## EXERCISE DETAILS
If a line in the listing carries the word "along", return a copy of that line.

--

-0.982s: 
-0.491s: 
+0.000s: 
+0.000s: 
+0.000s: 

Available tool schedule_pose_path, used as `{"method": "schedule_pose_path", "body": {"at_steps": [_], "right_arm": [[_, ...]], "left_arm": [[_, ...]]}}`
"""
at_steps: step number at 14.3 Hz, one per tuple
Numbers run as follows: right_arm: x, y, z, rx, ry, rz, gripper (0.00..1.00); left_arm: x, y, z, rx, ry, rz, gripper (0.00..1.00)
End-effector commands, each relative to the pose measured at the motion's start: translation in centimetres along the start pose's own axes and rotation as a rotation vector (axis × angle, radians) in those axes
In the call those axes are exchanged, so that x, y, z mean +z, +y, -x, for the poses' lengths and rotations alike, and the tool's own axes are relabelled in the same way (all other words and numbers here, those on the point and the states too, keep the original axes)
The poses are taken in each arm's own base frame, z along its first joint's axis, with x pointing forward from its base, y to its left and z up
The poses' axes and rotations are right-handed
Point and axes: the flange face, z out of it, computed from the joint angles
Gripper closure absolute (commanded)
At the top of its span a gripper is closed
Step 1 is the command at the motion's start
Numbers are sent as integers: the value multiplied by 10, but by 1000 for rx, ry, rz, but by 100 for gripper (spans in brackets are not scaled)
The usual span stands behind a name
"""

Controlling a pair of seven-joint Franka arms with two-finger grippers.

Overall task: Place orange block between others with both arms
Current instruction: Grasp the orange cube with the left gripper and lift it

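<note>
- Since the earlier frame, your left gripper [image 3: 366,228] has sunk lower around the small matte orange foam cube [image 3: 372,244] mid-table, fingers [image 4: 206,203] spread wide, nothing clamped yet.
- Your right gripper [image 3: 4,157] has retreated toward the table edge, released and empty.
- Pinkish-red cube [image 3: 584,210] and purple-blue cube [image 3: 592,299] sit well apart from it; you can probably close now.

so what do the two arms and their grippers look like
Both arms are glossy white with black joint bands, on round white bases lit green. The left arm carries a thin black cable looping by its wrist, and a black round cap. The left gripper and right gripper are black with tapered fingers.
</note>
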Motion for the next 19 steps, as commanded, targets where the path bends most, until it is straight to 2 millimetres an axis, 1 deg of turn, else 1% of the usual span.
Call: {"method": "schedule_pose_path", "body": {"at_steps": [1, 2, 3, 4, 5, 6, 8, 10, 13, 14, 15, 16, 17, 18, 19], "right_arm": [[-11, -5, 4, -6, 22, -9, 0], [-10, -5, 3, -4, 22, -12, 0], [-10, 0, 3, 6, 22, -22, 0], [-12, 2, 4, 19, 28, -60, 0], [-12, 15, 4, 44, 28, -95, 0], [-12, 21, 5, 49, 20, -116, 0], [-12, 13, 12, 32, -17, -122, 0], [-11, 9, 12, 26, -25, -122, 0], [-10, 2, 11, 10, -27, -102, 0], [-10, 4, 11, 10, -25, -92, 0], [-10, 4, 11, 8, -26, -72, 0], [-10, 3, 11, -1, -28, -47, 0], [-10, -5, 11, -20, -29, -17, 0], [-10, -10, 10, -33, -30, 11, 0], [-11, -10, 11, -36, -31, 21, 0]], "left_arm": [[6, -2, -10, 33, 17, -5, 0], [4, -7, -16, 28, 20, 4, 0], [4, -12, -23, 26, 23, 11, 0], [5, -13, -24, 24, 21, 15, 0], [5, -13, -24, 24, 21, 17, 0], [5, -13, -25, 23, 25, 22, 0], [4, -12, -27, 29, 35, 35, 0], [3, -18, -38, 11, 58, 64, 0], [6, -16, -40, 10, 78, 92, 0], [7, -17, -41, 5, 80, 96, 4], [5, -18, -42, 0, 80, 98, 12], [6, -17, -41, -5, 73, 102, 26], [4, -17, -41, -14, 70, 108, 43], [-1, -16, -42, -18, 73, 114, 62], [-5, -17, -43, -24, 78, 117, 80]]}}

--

## OUTPUT OF THE TASK
End-effector commands, each relative to the pose measured at the motion's start: translation in centimetres along the start pose's own axes and rotation as a rotation vector (axis × angle, radians) in those axes
The poses are taken in each arm's own base frame, z along its first joint's axis, with x pointing forward from its base, y to its left and z up

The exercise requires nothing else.